Abstract:
Ischemic stroke induces a debilitating neurological insult, where inflammatory processes contribute greatly to the expansion and growth of the injury. Receptor-interacting protein kinase 2 (RIPK2) is most well-known for its role as the obligate kinase for NOD1/2 pattern recognition receptor signaling and is implicated in the pathology of various inflammatory conditions. Compared to a sham-operated control, ischemic stroke resulted in a dramatic increase in the active, phosphorylated form of RIPK2, indicating that RIPK2 may be implicated in the response to stroke injury.

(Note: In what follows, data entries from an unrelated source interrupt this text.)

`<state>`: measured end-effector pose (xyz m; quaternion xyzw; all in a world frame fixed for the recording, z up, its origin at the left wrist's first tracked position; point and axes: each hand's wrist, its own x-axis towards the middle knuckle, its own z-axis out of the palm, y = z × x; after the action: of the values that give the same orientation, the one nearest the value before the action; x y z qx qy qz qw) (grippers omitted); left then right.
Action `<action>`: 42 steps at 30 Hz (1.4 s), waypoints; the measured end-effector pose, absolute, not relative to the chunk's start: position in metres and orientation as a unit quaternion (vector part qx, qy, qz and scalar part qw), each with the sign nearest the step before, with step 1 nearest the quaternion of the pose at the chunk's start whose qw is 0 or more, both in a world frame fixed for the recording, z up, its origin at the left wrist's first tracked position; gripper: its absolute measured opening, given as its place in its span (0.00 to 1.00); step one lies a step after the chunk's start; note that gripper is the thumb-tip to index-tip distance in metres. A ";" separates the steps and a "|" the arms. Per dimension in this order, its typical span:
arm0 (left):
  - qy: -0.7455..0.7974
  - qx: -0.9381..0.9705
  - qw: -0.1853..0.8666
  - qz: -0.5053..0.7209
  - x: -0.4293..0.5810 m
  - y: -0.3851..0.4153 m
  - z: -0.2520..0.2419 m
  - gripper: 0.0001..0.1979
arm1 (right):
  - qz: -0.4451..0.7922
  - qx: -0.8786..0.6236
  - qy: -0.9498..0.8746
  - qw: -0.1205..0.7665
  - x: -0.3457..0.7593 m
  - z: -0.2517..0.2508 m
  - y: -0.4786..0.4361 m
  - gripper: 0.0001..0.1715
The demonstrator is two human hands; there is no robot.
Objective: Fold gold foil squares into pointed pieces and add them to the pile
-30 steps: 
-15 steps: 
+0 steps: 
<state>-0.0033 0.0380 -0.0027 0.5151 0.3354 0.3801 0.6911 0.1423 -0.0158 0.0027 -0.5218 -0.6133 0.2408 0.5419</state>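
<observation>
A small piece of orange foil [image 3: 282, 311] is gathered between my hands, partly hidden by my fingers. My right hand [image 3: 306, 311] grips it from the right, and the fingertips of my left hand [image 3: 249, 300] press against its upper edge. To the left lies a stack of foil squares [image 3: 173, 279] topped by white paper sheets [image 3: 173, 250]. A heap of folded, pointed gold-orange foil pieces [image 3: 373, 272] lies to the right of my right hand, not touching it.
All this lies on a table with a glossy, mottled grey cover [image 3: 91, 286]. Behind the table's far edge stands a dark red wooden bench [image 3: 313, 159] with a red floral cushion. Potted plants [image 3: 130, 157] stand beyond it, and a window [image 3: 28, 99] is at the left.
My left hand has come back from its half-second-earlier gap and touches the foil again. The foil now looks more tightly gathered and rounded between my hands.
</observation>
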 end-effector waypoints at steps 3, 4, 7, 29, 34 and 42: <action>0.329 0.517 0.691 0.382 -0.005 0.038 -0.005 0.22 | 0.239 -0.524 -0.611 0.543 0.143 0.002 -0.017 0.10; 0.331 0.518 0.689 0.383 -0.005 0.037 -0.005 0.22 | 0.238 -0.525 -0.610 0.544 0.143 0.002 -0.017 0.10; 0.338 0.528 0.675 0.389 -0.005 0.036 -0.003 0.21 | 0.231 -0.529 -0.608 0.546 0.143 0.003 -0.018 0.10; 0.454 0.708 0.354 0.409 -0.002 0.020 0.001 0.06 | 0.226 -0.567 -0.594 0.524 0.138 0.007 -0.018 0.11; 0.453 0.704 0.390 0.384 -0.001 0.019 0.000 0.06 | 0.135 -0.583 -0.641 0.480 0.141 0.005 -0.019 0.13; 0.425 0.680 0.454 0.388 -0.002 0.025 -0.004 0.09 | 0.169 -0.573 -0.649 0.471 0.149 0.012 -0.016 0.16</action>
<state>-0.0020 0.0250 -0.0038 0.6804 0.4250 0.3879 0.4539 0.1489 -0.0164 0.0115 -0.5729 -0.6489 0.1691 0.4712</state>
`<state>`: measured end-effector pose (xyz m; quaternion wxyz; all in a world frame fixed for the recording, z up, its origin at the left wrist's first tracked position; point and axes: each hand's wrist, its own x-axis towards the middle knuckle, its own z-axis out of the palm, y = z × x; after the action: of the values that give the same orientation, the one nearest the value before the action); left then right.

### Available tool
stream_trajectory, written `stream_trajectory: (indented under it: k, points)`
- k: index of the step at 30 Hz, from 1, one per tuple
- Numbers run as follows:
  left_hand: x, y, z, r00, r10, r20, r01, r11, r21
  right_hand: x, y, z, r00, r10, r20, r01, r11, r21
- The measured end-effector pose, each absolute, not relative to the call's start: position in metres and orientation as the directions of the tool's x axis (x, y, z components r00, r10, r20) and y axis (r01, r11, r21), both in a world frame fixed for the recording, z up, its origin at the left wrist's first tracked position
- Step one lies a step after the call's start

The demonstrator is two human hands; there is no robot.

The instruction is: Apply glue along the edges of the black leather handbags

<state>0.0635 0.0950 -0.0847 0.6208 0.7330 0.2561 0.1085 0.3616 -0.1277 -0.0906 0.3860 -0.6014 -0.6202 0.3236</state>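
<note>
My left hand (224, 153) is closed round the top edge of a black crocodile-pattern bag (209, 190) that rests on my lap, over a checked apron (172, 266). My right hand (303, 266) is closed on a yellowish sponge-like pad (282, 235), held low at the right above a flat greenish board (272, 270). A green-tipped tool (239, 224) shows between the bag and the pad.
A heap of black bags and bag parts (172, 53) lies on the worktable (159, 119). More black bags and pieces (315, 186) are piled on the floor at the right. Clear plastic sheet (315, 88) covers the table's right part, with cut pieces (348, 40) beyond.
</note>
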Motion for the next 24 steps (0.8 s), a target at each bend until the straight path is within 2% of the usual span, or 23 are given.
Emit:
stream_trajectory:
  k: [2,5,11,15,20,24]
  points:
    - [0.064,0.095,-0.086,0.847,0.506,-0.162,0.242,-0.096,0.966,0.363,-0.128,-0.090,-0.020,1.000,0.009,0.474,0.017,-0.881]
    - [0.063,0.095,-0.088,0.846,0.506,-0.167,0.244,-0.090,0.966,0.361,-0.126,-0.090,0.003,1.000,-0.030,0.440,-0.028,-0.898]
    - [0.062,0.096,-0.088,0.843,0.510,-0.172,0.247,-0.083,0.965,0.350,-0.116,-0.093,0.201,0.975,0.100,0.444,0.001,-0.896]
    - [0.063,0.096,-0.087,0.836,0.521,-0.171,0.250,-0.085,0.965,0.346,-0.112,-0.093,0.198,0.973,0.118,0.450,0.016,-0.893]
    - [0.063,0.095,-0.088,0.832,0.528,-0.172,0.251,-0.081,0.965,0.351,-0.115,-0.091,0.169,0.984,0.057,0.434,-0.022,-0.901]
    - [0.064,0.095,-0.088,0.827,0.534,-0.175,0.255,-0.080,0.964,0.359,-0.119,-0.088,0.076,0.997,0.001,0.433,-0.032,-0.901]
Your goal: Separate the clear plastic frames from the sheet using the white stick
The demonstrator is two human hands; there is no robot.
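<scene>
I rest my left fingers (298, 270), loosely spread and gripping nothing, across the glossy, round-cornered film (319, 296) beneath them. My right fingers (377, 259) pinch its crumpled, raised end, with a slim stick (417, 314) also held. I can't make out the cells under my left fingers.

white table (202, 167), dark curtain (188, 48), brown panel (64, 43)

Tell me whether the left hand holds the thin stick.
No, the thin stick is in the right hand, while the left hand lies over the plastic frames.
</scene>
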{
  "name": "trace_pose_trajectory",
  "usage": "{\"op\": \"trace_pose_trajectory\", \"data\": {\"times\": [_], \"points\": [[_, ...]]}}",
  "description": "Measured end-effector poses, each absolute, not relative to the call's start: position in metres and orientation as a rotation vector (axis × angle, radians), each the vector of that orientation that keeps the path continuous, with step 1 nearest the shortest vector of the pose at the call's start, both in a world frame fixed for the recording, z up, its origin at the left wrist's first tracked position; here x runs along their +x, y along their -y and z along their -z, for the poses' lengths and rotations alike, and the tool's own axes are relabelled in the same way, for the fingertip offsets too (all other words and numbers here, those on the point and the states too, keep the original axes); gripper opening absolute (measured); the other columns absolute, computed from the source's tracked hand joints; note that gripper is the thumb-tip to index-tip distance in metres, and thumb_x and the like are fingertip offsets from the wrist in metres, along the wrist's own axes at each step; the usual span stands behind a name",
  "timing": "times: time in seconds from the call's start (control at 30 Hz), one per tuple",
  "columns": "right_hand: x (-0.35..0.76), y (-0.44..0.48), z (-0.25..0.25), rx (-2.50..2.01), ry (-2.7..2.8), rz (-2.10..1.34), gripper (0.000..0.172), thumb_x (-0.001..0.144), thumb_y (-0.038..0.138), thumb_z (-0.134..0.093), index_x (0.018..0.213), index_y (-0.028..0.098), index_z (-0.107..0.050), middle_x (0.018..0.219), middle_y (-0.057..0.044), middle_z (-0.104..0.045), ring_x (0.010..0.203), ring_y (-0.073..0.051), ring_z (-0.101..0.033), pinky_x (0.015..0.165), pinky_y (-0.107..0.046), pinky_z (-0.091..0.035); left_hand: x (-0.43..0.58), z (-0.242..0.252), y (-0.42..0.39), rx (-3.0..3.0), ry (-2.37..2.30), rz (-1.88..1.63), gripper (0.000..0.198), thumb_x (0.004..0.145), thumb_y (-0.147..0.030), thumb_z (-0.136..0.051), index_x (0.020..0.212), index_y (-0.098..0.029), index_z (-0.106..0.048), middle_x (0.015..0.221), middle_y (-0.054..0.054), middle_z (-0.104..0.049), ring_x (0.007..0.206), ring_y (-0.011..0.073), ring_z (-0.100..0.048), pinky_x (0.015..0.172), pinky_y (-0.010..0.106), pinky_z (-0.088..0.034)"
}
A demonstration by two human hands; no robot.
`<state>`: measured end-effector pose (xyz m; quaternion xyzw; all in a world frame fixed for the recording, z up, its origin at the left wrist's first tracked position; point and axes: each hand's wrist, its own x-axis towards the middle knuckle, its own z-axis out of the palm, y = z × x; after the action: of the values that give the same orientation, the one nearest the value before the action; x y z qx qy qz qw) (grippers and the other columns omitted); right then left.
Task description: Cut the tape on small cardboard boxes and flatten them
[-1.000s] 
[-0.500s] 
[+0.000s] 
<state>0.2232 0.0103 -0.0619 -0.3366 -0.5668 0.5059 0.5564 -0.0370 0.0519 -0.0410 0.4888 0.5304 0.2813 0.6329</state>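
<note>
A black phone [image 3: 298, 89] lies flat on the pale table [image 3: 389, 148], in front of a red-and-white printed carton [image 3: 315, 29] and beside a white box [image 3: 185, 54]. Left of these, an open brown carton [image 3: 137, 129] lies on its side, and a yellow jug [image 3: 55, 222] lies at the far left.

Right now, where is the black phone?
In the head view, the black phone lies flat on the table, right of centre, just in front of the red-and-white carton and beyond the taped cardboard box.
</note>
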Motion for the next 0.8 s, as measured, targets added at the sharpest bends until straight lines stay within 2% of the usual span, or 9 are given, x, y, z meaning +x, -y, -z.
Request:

Here, we assessed the effects of pharmacological inhibition of RIPK2 to improve post-stroke outcomes in mice subjected to experimental ischemic stroke. We found that treatment at the onset of reperfusion with a RIPK2 inhibitor, which inhibits the phosphorylation and activation of RIPK2, resulted in marked improvements in post-stroke behavioral outcomes compared to the vehicle-administered group assessed 24 h after stroke. RIPK2 inhibitor-treated mice exhibited dramatic reductions in infarct volume, concurrent with reduced damage to the blood-brain barrier, as evidenced by reduced levels of active matrix metalloproteinase-9 (MMP-9) and leakage of blood-borne albumin in the ipsilateral cortex. To explore the protective mechanism of RIPK2 inhibition, we next pretreated mice with RIPK2 inhibitor or vehicle and examined transcriptomic alterations occurring in the ischemic brain 6 h after stroke. We observed a dramatic reduction in neuroinflammatory markers in the ipsilateral cortex of the inhibitor-treated group while also attaining a comprehensive view of the vast transcriptomic alterations occurring in the brain with inhibitor treatment through bulk RNA-sequencing of the injured cortex. Overall, we provide significant novel evidence that RIPK2 may represent a viable target for post-stroke pharmacotherapy and potentially other neuroinflammatory conditions.
摘要:
缺血性中风会导致神经损伤,炎症过程极大地促进了损伤的扩展和生长。受体相互作用蛋白激酶2(RIPK2)以其作为NOD1/2模式识别受体信号传导的专性激酶的作用而闻名,并与各种炎症的病理学有关。与假手术对照相比,缺血性卒中导致活动期急剧增加,磷酸化形式的RIPK2,表明RIPK2可能与中风损伤的反应有关。这里,我们评估了RIPK2的药理学抑制作用对实验性缺血性卒中小鼠卒中后结局的改善作用.我们发现在再灌注开始时用RIPK2抑制剂治疗,抑制RIPK2的磷酸化和激活,与在卒中后24小时评估的载体给药组相比,导致卒中后行为结局显著改善.RIPK2抑制剂治疗的小鼠显示梗死体积显著减少,同时减少对血脑屏障的损伤,同侧皮质中活性基质金属蛋白酶-9(MMP-9)水平降低和血源性白蛋白渗漏证明了这一点。探讨RIPK2抑制的保护机制,接下来,我们用RIPK2抑制剂或载体对小鼠进行预处理,并检查卒中后6小时缺血性脑中发生的转录组改变.我们观察到抑制剂治疗组的同侧皮质中的神经炎标记物的显着减少,同时还通过对受损皮质的大量RNA测序,对抑制剂治疗在大脑中发生的巨大转录组改变进行了全面的观察。总的来说,我们提供了重要的新证据,表明RIPK2可能是卒中后药物治疗和潜在的其他神经炎性疾病的可行靶点.